As explicações foram dadas como resposta aos comentários do presidente do Sindicato dos Servidores do Poder Legislativo e do Tribunal de Contas do DF (Sindical), Adriano Campos. O dirigente pediu, ontem à tarde à, procuradora-geral de Justiça em exercício do DF, Zenaide Souto Martins, para não fazer qualquer acordo com a Câmara Legislativa a respeito da liminar que desde agosto do ano passado proíbe novas contratações na CLDF.
“A meu ver, o Sindical deveria agir de outra maneira. Eles podem nos ajudar nos esforços que estamos fazendo e, inclusive, opinar no projeto de reforma administrativa que está sendo analisado”, rebateu Patrício. “Estamos vivendo uma outra realidade”, completou o presidente da Casa.
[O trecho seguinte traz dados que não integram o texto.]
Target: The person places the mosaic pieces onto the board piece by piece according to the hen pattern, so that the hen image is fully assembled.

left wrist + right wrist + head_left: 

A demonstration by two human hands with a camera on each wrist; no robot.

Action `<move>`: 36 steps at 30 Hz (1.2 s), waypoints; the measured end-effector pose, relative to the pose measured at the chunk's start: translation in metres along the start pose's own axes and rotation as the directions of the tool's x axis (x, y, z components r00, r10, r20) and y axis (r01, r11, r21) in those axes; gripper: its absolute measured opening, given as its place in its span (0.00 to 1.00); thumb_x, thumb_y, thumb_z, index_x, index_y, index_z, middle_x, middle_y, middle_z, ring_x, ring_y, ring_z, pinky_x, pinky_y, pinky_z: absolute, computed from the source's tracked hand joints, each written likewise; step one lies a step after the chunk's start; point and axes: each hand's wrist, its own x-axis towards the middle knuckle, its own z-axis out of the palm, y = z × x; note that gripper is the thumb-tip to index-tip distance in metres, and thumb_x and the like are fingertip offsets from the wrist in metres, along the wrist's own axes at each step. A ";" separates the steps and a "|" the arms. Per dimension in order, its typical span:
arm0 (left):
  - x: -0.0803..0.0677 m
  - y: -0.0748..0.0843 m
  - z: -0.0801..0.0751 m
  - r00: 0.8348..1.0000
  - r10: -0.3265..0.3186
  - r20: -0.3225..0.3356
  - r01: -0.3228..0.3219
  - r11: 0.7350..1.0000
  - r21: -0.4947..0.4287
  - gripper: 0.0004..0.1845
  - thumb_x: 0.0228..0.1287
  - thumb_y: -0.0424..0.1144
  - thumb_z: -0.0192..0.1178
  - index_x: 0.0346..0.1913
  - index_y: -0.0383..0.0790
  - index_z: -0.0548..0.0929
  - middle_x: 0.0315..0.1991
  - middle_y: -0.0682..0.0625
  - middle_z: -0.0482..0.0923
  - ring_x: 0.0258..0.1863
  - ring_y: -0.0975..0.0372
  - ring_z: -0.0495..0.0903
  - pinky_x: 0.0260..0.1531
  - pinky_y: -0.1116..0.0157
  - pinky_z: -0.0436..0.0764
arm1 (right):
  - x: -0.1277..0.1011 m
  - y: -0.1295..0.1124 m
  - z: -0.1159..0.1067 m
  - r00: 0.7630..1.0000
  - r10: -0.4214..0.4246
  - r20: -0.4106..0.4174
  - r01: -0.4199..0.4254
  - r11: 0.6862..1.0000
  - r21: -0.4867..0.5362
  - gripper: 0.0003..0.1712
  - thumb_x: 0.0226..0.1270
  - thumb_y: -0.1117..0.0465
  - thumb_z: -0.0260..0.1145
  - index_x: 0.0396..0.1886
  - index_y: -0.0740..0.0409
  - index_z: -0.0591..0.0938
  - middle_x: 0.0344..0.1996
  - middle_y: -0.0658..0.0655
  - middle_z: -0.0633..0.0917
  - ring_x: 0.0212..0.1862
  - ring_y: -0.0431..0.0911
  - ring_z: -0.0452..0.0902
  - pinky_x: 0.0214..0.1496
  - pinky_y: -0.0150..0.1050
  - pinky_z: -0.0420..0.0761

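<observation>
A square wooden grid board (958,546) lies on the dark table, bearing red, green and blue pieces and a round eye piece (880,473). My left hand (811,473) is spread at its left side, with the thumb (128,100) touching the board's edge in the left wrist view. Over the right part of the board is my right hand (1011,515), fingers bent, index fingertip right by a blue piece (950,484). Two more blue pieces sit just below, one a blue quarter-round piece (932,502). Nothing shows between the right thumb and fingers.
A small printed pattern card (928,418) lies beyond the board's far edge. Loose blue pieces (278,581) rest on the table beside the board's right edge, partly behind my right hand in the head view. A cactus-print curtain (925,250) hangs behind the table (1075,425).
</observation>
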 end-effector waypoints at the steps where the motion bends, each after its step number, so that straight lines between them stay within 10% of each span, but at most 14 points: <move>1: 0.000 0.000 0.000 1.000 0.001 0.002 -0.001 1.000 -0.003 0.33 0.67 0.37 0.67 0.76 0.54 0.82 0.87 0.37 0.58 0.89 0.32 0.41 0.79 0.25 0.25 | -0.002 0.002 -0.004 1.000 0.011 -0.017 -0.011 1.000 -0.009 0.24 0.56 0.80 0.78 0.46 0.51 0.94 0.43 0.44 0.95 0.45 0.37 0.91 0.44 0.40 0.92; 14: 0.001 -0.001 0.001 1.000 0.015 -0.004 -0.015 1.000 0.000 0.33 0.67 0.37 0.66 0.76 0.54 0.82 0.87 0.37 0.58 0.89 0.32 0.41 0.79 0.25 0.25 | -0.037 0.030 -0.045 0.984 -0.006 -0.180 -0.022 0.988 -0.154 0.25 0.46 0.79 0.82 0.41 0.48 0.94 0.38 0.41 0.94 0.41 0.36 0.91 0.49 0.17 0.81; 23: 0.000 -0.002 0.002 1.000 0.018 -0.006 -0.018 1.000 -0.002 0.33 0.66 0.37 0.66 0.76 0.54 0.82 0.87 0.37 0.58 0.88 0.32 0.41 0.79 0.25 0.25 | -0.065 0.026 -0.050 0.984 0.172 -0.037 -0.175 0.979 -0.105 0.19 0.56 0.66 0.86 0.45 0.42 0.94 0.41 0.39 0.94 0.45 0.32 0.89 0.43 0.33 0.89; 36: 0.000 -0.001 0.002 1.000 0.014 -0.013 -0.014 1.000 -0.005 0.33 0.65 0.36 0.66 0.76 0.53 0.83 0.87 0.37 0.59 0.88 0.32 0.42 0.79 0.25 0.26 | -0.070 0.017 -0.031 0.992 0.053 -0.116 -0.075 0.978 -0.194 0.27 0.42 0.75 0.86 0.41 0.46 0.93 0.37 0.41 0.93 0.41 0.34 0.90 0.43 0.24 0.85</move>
Nesta semana, a Câmara, a fim de demonstrar austeridade e se enquadrar na Lei de Responsabilidade Fiscal (LRF), suspendeu temporariamente a progressão por tempo de serviço e por mérito e a progressão funcional. Essas prerrogativas estão previstas na legislação que trata do plano de cargos e salários dos servidores efetivos da Casa.
Patrício também determinou a exoneração de cerca de 500 servidores comissionados. Apesar desses atos, 14 distritais que tomaram posse no dia 1º continuam com os gabinetes vazios. Segunda-feira, o presidente vai, acompanhado de outros membros da Mesa Diretora, ao Tribunal de Justiça do DF.
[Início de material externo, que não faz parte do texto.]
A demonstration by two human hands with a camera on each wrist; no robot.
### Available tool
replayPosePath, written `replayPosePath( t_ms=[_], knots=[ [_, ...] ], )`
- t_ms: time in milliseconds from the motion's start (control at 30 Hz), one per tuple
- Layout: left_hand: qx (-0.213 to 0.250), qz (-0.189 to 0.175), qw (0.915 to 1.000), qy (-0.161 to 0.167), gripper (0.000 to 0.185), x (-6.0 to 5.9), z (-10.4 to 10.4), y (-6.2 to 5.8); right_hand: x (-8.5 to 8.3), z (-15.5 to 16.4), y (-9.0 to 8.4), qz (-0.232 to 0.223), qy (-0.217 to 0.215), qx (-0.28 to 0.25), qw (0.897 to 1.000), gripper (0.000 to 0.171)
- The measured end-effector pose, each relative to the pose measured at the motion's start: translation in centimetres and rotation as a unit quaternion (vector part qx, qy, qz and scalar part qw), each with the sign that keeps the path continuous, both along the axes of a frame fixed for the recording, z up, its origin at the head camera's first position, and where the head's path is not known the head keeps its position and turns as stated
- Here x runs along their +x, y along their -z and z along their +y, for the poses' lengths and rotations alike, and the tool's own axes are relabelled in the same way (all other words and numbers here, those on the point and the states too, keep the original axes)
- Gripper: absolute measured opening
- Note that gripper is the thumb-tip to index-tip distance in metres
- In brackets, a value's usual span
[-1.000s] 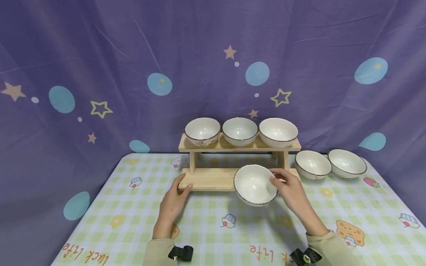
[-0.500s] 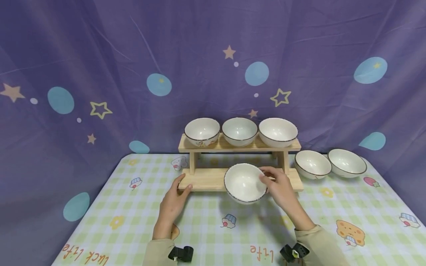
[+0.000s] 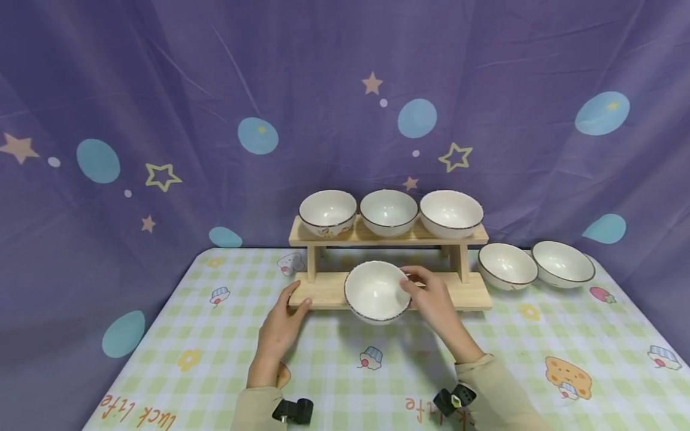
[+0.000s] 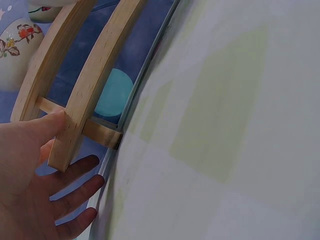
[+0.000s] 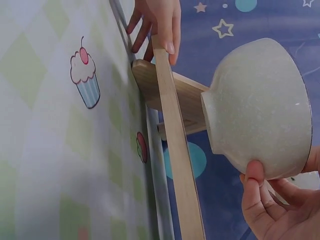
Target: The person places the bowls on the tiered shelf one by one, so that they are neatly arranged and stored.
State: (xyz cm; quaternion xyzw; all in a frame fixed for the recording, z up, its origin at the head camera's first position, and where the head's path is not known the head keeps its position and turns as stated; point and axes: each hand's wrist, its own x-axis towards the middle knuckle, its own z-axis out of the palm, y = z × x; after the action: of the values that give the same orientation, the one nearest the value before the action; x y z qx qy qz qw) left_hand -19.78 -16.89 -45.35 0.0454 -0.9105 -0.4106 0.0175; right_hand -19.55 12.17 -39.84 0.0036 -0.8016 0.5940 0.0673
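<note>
My right hand (image 3: 417, 290) grips a white bowl with a dark rim (image 3: 375, 291) by its right edge. It holds the bowl just above and in front of the lower shelf (image 3: 323, 290) of a two-tier wooden rack. In the right wrist view the bowl (image 5: 260, 107) hangs clear of the shelf (image 5: 172, 150), with my fingers (image 5: 262, 200) curled under its rim. My left hand (image 3: 291, 305) rests on the table with its thumb against the shelf's left end. The left wrist view shows that hand (image 4: 35, 185) flat and its thumb on the shelf end (image 4: 75, 130).
Three white bowls (image 3: 388, 211) stand in a row on the rack's upper shelf (image 3: 350, 236). Two more bowls (image 3: 507, 266) (image 3: 563, 263) sit on the checked tablecloth (image 3: 334, 383) to the right of the rack. A purple star-patterned curtain hangs behind.
My right hand has carried the bowl to the left along the front of the lower shelf and slightly farther back. My left hand has stayed in place.
</note>
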Motion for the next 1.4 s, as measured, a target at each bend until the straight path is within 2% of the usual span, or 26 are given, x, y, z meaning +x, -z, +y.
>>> replayPosePath(
  t_ms=[300, 700, 1400],
  knots=[
    [-0.007, 0.001, 1.0000, -0.004, 0.063, 0.0, 0.0, 0.0, -0.7, -1.9, 0.2, 0.004, -0.022, -0.031, 0.999, 0.028],
    [0.005, 0.007, 1.0000, -0.003, 0.061, 0.0, 0.0, 0.0, -2.1, -4.0, 1.0, -0.018, -0.034, -0.069, 0.997, 0.031],
    [0.012, 0.009, 0.9999, 0.001, 0.061, 0.0, -0.3, 0.1, -3.1, -6.4, 1.4, -0.017, -0.042, -0.080, 0.996, 0.036]
  ],
)
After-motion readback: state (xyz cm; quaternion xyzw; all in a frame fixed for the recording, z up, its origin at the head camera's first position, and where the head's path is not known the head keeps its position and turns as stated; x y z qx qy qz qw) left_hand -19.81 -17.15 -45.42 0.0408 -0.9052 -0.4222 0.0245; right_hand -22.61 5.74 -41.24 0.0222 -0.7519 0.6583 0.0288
Patrício conversará com o desembargador Otávio Augusto Barbosa para demonstrar os esforços que vêm sendo adotados para diminuir as despesas com os gastos de pessoal na Câmara Legislativa. Ele também já apresentou as mesmas informações à presidente do Tribunal de Contas do DF (TCDF), Tribunal de Contas do Distrito Federal, Anilcéia Machado, quarta-feira passada.